LONDON (Reuters) - The Crown Prosecution Service (CPS) is holding discussions on laws governing social media, with the aim of publishing guidelines by Christmas, after a flurry of cases concerning inflammatory Twitter and Facebook comments.
Police have expressed concern at the growing number of such cases they are being called on to investigate.
This week alone, two people have been sentenced for social media offences.
Teenager Matthew Woods was sentenced on Monday to 12 weeks in prison for offensive jokes on Facebook about missing Welsh five-year-old April Jones.
A day later Azhar Ahmed, 20, was given 240 hours of community service after writing "all soldiers should die and go to hell" on Facebook following the death of six British soldiers in Afghanistan.
The CPS has invited academics, media lawyers, bloggers and the police to participate in a month-long discussion.
A CPS spokeswoman said the talks were not primarily aimed at changing current law.
"At the moment the idea is to have clear, consistent guidelines across the prosecution of these cases within the existing law", she said.
The Guardian newspaper said the CPS was keen to ask whether social media companies should improve their site moderation.
The police, who have expressed concern over dealing with the growing wave of offences, welcomed the discussions.
"Many offensive comments are made every day on social media and guidance will assist the police to focus on the most serious matters", said Andy Trotter, spokesman for the Association of Chief Police Officers.

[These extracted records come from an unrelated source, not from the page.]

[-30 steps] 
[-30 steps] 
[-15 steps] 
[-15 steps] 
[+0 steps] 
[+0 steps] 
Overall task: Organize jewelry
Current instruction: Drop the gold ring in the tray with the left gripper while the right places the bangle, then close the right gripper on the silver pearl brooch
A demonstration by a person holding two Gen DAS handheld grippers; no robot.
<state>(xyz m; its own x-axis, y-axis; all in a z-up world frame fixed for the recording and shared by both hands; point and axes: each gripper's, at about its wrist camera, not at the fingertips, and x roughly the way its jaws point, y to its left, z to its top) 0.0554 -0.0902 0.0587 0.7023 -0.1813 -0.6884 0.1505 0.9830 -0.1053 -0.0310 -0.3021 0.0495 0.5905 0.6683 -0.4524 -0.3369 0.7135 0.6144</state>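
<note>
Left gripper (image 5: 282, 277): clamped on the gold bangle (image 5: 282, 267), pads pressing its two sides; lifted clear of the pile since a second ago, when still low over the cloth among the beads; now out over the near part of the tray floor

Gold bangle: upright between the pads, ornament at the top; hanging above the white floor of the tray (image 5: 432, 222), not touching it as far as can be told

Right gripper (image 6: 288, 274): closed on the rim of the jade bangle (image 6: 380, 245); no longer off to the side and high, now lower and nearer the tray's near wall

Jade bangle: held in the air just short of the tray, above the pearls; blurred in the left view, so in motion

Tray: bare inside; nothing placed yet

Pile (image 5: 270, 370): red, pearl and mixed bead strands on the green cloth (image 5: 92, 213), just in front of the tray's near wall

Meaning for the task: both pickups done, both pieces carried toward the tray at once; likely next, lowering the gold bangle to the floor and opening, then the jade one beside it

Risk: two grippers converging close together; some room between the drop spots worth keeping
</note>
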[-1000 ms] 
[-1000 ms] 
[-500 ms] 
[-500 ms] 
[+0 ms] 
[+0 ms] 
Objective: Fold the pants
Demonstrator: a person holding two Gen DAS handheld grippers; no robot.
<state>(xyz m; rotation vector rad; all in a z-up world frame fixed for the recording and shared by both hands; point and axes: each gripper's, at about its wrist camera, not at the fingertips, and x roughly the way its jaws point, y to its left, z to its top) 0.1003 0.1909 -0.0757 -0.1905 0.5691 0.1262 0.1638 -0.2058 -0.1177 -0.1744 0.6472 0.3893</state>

He added it was not only a matter of principle but "also the practicality of dealing with thousands of potential offences".
However, some say it is common sense rather than official guidelines that is needed for dealing with cases involving social media.
They include barrister John Cooper, who successfully defended a man in July who had been prosecuted for sending a "menacing" message threatening to blow up Doncaster's Robin Hood airport. The court ruled that message had been a joke and dismissed the case.
"The guidelines tend to be so strict that it actually railroads people into prosecuting where normally they wouldn't," he told Reuters.
The guidelines removed "discretion and the need and operation of common sense", Cooper added.